For a variety of reasons, I don’t plan to post my complete Enzee Universe keynote slide deck soon, if ever. But perhaps one or more of its subjects are worth spinning out in their own blog posts.
I’m going to start with analytic speed or, equivalently, analytic latency. There is, obviously, a huge industry emphasis on speed. Indeed, there’s so much emphasis that confusion often ensues. My goal in this post is not really to resolve the confusion; that would be ambitious to the max. But I’m at least trying to call attention to it, so that we can all be more careful in our discussions going forward, and perhaps contribute to a framework for those discussions as well.
Key points include:
1. There are two important senses of “latency” in analytics. One is just query response time. The other is the length of the interval between when data is captured and when it is available for analytic purposes. They’re often conflated — and indeed I shall do so for the remainder of this post.

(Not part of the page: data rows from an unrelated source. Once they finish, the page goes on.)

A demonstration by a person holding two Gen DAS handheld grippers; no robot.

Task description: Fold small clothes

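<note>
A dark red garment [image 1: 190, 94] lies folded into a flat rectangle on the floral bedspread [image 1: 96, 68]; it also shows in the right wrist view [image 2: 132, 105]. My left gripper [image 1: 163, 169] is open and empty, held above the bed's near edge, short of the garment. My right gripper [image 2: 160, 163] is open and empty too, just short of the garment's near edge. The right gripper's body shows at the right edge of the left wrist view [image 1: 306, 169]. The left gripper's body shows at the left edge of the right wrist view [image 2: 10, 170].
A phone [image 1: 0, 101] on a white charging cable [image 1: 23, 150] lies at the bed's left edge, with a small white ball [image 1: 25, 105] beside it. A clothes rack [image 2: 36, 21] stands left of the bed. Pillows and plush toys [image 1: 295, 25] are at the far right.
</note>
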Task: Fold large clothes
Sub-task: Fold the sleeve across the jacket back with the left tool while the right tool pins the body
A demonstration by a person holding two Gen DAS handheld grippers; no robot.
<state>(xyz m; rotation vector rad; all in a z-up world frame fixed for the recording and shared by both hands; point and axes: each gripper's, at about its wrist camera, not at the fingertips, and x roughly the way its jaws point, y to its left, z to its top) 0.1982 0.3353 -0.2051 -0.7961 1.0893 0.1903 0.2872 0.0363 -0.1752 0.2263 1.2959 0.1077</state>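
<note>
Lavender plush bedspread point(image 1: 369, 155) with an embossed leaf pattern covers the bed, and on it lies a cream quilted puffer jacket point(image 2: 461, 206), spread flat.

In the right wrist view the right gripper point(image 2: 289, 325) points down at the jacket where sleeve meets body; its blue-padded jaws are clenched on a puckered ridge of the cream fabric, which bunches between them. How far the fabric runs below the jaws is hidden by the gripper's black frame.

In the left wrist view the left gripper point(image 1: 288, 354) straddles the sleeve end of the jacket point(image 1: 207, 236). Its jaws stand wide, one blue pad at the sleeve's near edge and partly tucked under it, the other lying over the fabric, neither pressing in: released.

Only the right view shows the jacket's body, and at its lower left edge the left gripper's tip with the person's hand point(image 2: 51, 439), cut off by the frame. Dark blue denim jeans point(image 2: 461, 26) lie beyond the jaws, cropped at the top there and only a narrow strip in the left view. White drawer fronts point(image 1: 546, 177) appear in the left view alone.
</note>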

2. There are many different kinds of analytic speed, which to a large extent can be viewed separately. Major areas include:
- Data exploration. In-memory OLAP is a huge trend, and QlikView is a hot BI product line.
- Budgeting/planning. In an unprecedentedly frightening economy, annual planning/forecasting cycles may well be too slow.
- Operational integration. This is probably the biggest current area of mission-critical IT advancement. Not coincidentally, it is also the mainstay of the most expensive and complex data warehousing technologies. It’s also an ongoing area of application for event/stream processing, aka CEP.
- General or deep analytics. This is what I seem to spend much of my time writing about — data warehousing price/performance, parallelized data mining, and much more.
- Data administration. Ease of data mart spin-out and administration is becoming a major concern. And of course analytic appliance and DBMS vendors have been telling ease-of-deployment, low-DBA-involvement kinds of stories at least since Netezza first came to market.
There certainly are relationships among those; e.g., a really great analytic DBMS could help speed up any and all of the last three categories. But when assessing your needs, you can go quite far viewing each of those areas separately.
3. It is indeed important to carefully assess your need-for-speed. Acceptable levels of analytic latency vary widely, ranging from sub-millisecond to multi-month. For example, I’ve put together a list:
- Algorithmic trading – Sub-millisecond. Increasingly, that’s what’s needed, at least for query response.
- Web page – Tenths of seconds. If you want to get up a complex web page in 2 seconds or less, you may require sub-second response time for your queries. (E.g., this is a key message from Teradata’s customer success story at Travelocity.)
- Call center – Seconds. If two humans are talking to each other on the phone, a couple-second delay in response is probably acceptable.
- Transportation – Tens of minutes. If a commercial flight is delayed, reaction to minimize the consequences often needs to be sub-hour. The same can be true for cargo transportation (truck, rail, or air). In other cases, a couple of hours may be fast enough.
- Inventory – Hours. In the 1980s, the retailers that won were the ones who reordered hot seasonal merchandise a couple of days before their competitors. Even then, 7-11 Japan was making restocking decisions several times a day. Things have only gotten faster since.
- Planning – Weeks or more. Planning is often done on an annual or even multi-year cycle. That may be excessively slow. But weeks or months? In many cases, that’s both the best achievable and plenty good enough.
That’s a range of at least 9 orders of magnitude, which is a lot like the difference between the speed of a turtle and the speed of light.